Civilisation, justice et Ghomeshi

Nous habitons dans un monde plus civilisé que jadis, bien qu’à la lumière des récents évènements qui ont ensanglanté la Semaine Sainte ainsi que la fin de semaine pascale on puisse en douter. Les guerres et conflits en tous genres sont moins nombreux que jadis. Dans notre pays, l’arbitraire a fait place au droit. Chose pas toujours facile, puisque si on ne comprend pas une décision de droit, une décision arbitraire est à la portée de la compréhension de tout le genre humain.

Souvenons-nous de l’ahurissement, de l’incompréhension et – comme c’est toujours le cas – de la colère des Québécois à la suite du procès de Guy Turcotte. La gronde allait durer jusqu’à la nouvelle condamnation de ce dernier. Or, Turcotte était coupable et il ne le niait pas.

Cette semaine, Jian Ghomeshi a été déclaré innocent d’agression sexuelle et d’avoir vaincu la résistance d’une de ses victimes par l’étranglement. Des manifestants attendaient celui que les tribunaux avaient jugé innocent pour manifester leur outrage face à ce jugement inique. Or, Ghomeshi n’était peut-être pas coupable.

Depuis, on a eu droit à une avalanche de textes – certains très bons d’ailleurs – sur comment le système de justice canadien n’est pas efficace pour défendre les victimes (ce que nous répète depuis si longtemps le sénateur conservateur Boisvenu), et qu’un tel jugement pourrait décourager certaines femmes à dénoncer leurs agresseurs.

Il y a du vrai dans tout cela. Parfois, notre esprit applique des moyens d’autodéfense en brouillant des souvenirs de nature traumatisante. Parfois, les victimes ne réalisent pas qu’elles sont des victimes ni qui est leur bourreau (je vous renvoie ici aux courriels de Ghomeshi).

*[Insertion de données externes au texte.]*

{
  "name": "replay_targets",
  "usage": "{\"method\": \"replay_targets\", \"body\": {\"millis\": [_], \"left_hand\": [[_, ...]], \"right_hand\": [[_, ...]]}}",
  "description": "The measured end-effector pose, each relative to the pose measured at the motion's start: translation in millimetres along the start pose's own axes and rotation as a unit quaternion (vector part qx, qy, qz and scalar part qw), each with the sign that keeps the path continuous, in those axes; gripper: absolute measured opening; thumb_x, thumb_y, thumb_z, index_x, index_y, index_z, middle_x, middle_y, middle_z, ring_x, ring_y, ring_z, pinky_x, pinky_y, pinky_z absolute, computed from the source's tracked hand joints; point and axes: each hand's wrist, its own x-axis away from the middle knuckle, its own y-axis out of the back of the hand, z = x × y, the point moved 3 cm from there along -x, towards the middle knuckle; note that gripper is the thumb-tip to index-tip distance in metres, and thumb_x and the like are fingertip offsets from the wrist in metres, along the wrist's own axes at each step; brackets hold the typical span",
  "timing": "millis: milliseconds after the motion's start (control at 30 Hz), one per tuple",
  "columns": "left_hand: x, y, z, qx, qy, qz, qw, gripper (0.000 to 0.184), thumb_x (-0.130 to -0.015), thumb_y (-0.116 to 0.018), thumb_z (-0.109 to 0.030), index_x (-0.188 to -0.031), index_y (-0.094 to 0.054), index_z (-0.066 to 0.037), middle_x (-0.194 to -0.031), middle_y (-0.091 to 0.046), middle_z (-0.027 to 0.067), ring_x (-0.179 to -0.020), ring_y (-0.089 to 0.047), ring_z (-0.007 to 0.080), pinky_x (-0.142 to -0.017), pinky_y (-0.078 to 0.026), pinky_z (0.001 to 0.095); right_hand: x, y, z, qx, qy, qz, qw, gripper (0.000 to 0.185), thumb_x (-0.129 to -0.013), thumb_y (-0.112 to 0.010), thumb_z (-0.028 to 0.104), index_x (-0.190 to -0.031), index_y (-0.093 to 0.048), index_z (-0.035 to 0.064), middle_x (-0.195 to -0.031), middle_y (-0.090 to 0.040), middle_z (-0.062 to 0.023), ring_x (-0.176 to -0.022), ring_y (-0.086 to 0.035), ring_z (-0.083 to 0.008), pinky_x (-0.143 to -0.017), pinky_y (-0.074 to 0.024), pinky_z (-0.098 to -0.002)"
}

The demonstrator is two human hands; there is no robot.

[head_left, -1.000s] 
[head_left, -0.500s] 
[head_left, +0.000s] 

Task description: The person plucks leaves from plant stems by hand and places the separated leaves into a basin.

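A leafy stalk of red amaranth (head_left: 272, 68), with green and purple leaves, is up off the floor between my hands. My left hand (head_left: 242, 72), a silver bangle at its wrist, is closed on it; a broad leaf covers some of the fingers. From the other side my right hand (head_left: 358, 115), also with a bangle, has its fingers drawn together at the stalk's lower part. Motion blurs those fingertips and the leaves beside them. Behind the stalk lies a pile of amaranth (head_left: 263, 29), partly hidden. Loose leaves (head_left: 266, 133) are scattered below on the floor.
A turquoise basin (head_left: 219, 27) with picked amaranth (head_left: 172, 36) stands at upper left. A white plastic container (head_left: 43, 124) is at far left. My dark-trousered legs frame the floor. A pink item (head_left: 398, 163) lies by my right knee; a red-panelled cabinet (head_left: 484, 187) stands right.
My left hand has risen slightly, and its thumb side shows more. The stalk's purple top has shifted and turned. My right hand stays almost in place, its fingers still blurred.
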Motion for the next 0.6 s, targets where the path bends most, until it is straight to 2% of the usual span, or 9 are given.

Sauf qu’un système de justice, pour être juste et équitable, doit partir des prémisses que nous sommes tous innocents jusqu’à preuve du contraire et qu’on ne peut pas croire un accusateur, aussi victime soit-il, sur parole. Une fois les preuves et témoignages pesés, il faut rendre jugement et déclarer un individu coupable que si aucun doute raisonnable de son innocence ne persiste. Or, ce ne fut pas le cas lors de ce procès.

Nous pouvons le déplorer. Pourtant, c’est l’un des gages qui fait que nous vivons aujourd’hui dans un monde plus civilisé que jadis. Que nous ne sommes plus à une époque où un homme décidait de vie ou de mort en tendant le pouce dans la direction que la foule, excitée, lui intimerait.